Vous me direz que, si vous avez célébré ces baptêmes, c’est parce qu’il s’agissait de jeunes que vous avez accompagnés durant plusieurs années dans leur cheminement spirituel et sans doute vous ont-ils eux-mêmes sollicité. Je comprends l’importance de cette dimension horizontale du sacrement, du fait que c’est aussi dans l’amitié témoignée par nos frères que nous pouvons rencontrer le Christ. Il ne s’agit cependant pas que de cela. Le baptême n’implique pas seulement le baptisé, mais d’abord Dieu qui fait alliance avec ce nouveau-né en Christ; ensuite la communauté ecclésiale qui témoigne de la vérité et de la force de l’engagement pris par le Seigneur envers ce nouveau membre de Son corps. D’ailleurs, ne serait-il pas justement pédagogique d’expliquer au jeune demandant le baptême la différence entre un diacre et un pasteur et le rôle de chacun? Cela n’exclut nullement que le diacre ait un rôle important, dans ce type de culte en particulier.

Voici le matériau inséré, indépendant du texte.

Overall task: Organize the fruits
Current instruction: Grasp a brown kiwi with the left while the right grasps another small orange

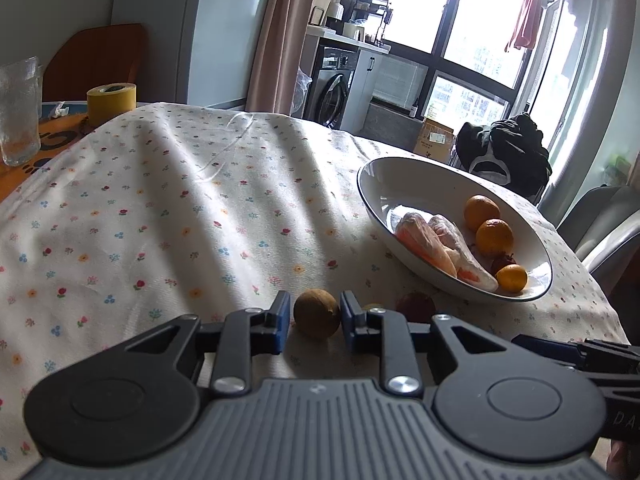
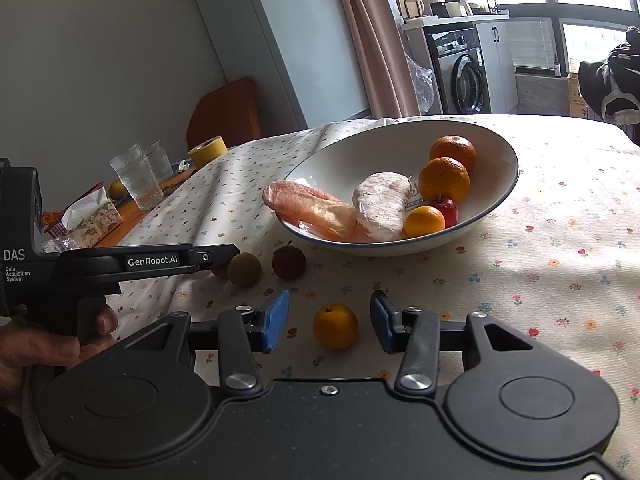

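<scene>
While both hand-held grippers gape, a dull brown fruit (image 1: 317, 313) – round – sits between the left's (image 1: 314, 320) pads.

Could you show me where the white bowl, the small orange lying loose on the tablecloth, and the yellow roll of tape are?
White bowl (image 2: 502, 148): right wrist view, on its bare inner wall.
Small orange (image 2: 335, 326): right wrist view, middle of its peel.
Yellow roll of tape (image 1: 111, 105): left wrist view, on its side face.

bright daylight thru blown-out window (image 1: 460, 20), soft shadow bands on tablecloth (image 1: 180, 208), fisheye warp at edges
</scene>
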`<action>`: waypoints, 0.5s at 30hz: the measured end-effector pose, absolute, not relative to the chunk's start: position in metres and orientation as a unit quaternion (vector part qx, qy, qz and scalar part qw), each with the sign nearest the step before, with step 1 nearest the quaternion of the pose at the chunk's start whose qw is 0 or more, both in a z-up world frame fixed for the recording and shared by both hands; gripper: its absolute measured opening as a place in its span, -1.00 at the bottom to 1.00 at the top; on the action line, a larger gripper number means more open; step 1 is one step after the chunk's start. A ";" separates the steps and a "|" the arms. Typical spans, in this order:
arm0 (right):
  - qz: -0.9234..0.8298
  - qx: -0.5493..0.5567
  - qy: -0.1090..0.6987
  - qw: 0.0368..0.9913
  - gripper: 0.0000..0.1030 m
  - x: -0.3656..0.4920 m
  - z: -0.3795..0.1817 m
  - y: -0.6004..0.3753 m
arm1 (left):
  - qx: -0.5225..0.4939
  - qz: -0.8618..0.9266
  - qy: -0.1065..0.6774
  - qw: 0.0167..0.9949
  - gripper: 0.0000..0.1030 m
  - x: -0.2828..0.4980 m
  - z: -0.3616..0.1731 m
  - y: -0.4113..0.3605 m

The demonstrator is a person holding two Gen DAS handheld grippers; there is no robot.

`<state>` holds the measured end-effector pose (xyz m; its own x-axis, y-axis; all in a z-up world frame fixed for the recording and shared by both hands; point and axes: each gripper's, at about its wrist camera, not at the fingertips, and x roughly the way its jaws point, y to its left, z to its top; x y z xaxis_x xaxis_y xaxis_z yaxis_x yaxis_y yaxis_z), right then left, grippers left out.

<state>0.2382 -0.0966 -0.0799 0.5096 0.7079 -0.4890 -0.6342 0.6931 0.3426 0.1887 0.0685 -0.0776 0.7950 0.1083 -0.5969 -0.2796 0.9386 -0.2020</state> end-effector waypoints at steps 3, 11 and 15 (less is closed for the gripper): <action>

Enfin, je vois encore un élément plus circonstanciel. Si votre ministère auprès des jeunes est fécond et qu’il correspond aux attentes de cet âge de vouloir se retrouver «entre soi» et que la vie de nos paroisses n’est souvent que peu adaptée aux attentes des adolescents, on ne reste cependant pas jeune éternellement. Le cheminement logique pour le jeune chrétien est de rejoindre une communauté paroissiale, qui est la communauté ecclésiale fondamentale. Il est ainsi utile que le pasteur paroissial intervienne régulièrement dans les activités de jeunesse pour marquer la présence et le souci de la communauté envers ces jeunes. Pareillement, le fait de recevoir les sacrements non du responsable du groupe de jeunes, mais du pasteur paroissial, montrera aussi aux adolescents que leur groupe n’est pas l’Eglise et a besoin de s’intégrer dans l’Eglise et les paroisses.

Mon cher, j’espère que vous comprendrez par ce courrier le profond respect que j’ai pour votre ministère et pour votre dévouement aux jeunes Lausannois, ainsi que mon souci de donner aux diacres leur rôle plein et spécifique dans notre Eglise.

Dans cet esprit, je vous prie de recevoir l’expression de mes sentiments dévoués.

 

NOTES:

1 Règlement ecclésiastique, art. 247, d’ailleurs soumis à la demande du Conseil paroissial.

2 Par exemple, document Baptême, Eucharistie et ministères de Foi et Constitution, para. 31., p. 67.